* **What to produce**
Find and copy each line of the listing below that has the word "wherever" in it.
↓
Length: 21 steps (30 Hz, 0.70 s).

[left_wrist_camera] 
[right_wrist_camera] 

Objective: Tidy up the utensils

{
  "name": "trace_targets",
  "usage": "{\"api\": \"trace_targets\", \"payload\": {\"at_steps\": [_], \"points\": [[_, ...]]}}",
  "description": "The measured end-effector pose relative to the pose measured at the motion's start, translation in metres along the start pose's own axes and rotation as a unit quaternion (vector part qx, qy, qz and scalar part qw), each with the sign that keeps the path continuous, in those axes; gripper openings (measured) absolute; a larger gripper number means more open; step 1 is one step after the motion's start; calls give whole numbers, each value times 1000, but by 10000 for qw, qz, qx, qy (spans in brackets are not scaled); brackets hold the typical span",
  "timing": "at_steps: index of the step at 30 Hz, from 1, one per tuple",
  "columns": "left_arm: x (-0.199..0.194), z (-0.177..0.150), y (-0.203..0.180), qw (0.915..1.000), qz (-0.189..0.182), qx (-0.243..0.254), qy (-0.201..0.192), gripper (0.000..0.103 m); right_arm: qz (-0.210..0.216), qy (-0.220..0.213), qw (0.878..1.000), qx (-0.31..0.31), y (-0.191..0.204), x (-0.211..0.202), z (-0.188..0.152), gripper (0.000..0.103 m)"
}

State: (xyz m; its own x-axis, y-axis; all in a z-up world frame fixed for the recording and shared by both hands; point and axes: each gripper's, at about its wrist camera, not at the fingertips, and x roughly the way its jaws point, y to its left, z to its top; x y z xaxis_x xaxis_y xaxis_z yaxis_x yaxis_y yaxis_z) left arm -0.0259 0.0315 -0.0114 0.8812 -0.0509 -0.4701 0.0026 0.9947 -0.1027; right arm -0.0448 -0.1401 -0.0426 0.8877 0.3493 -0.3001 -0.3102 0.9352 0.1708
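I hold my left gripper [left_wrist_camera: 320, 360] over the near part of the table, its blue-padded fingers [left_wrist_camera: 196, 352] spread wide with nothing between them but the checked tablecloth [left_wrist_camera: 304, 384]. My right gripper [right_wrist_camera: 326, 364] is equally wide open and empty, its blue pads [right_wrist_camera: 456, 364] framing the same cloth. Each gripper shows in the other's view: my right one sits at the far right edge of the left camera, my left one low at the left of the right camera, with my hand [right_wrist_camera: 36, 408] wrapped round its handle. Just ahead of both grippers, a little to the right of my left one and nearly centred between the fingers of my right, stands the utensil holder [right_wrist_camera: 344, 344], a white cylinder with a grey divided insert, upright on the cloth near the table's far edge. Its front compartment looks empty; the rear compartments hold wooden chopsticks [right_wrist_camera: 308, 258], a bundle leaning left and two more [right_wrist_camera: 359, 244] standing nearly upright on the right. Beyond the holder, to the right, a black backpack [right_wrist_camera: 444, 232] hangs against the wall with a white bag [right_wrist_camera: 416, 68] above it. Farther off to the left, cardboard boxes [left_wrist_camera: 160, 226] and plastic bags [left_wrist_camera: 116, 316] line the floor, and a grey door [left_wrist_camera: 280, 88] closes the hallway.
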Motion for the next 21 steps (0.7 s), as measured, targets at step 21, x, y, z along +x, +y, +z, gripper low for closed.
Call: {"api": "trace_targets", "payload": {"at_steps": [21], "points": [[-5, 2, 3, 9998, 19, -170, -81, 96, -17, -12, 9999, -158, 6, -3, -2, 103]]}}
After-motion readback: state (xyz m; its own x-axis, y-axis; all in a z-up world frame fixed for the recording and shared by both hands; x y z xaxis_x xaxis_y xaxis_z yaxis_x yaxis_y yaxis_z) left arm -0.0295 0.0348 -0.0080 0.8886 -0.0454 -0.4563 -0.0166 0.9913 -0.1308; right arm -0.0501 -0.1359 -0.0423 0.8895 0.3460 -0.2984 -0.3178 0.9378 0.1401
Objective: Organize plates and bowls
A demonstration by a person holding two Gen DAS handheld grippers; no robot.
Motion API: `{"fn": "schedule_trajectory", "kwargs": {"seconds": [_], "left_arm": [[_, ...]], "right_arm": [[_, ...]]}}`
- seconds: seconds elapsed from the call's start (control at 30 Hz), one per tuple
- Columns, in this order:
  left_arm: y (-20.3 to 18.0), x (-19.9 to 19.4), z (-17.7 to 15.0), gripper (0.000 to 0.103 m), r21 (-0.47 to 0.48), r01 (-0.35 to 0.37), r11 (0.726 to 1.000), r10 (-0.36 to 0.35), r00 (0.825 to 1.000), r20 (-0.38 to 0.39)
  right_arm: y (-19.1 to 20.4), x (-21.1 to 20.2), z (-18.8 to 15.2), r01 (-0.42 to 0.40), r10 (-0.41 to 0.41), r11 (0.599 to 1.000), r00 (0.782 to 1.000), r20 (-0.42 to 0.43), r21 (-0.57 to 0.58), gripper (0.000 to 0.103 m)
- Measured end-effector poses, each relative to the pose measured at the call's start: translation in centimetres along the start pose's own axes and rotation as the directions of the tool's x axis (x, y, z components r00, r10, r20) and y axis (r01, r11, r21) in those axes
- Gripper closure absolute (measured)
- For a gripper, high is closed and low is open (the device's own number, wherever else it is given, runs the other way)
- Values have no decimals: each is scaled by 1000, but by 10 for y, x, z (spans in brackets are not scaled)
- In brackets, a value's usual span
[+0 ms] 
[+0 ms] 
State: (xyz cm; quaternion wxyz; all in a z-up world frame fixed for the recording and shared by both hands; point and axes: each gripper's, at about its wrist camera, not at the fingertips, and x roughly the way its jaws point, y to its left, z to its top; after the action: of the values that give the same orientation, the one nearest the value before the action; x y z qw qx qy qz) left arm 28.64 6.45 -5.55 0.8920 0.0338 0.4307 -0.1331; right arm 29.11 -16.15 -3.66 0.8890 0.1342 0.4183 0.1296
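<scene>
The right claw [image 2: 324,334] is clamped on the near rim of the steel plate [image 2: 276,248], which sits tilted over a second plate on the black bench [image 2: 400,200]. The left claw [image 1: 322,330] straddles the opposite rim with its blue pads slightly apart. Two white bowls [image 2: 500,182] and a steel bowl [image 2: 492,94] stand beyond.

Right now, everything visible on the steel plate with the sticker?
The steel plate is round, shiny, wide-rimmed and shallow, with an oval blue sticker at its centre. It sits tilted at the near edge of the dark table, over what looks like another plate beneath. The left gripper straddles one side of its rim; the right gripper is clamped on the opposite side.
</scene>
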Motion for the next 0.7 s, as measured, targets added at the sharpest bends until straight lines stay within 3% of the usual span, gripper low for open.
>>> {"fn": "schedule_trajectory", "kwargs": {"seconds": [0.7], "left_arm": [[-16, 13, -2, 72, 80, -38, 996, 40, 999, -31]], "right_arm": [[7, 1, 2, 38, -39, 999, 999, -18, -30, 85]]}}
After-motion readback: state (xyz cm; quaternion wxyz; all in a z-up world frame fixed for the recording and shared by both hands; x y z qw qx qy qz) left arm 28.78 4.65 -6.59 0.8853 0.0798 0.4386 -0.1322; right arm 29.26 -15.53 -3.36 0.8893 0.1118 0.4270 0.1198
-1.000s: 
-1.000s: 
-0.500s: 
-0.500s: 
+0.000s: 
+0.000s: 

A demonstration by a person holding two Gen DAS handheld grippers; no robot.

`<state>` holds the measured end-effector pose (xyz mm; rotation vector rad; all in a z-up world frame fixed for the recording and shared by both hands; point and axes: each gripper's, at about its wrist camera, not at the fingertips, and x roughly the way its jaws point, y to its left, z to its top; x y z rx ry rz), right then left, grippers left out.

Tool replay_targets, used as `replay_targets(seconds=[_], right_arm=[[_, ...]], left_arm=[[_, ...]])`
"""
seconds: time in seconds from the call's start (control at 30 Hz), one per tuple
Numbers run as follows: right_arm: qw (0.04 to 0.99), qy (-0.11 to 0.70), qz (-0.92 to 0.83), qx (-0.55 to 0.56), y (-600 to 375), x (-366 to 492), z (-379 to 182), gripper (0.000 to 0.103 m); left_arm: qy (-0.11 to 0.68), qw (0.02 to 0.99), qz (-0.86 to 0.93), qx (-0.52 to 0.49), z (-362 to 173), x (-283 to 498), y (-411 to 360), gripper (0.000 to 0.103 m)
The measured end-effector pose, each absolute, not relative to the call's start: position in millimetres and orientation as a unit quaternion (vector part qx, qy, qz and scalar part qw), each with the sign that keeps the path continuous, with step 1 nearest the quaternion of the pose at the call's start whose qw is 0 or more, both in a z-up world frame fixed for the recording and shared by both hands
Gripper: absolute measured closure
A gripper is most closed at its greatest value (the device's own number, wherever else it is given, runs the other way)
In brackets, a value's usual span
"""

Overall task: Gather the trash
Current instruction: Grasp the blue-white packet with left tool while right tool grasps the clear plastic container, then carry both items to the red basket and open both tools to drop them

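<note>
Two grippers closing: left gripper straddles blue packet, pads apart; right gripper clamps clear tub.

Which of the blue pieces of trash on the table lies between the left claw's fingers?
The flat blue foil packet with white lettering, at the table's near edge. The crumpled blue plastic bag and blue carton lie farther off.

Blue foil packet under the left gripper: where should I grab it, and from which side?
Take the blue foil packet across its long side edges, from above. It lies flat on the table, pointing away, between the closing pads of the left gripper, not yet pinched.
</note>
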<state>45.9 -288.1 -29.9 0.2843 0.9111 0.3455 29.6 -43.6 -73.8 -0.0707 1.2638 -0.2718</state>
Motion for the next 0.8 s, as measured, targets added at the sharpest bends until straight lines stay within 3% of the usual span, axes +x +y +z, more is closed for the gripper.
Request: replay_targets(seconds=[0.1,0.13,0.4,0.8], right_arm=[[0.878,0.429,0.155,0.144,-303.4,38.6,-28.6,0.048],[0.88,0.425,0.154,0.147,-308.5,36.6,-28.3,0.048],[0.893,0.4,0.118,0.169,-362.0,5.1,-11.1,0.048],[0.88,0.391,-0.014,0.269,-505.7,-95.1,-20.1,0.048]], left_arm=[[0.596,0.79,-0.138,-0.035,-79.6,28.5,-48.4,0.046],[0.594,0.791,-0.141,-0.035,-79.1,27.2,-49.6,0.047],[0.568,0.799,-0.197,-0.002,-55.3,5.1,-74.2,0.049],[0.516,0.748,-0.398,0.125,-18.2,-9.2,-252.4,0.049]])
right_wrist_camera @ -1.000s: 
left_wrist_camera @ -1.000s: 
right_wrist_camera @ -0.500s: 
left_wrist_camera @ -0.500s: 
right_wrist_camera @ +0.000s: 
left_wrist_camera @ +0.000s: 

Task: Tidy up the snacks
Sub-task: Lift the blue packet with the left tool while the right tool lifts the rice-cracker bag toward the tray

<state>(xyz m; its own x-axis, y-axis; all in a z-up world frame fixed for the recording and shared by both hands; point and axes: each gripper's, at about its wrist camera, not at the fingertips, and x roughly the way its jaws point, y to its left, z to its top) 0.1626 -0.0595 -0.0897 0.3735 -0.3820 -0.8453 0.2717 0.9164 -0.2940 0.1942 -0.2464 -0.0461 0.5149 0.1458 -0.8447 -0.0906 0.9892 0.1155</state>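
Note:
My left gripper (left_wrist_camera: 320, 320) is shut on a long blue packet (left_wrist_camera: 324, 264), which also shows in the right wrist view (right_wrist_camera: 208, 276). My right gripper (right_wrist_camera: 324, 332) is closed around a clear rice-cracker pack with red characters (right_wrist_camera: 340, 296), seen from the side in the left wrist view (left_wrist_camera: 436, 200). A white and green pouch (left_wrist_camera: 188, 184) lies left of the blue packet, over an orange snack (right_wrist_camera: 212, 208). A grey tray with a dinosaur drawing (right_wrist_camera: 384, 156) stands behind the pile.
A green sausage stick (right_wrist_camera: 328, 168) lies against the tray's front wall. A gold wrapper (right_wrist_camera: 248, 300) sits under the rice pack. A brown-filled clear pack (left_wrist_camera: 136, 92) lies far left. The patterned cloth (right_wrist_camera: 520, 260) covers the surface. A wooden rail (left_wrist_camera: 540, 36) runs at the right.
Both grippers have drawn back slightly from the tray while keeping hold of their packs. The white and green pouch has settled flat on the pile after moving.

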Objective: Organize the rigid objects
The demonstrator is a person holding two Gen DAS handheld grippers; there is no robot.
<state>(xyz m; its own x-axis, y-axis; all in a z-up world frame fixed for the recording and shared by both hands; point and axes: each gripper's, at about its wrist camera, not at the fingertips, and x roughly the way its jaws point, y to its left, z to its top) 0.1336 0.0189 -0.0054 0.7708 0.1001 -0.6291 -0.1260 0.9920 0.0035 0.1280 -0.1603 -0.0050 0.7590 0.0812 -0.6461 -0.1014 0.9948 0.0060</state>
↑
* **Written response**
- For a gripper, high is closed and low is open (the device's own number, wherever else it is given, runs the other way)
A gripper is most closed at its greatest value (the device's own number, wherever else it is given, runs the other way)

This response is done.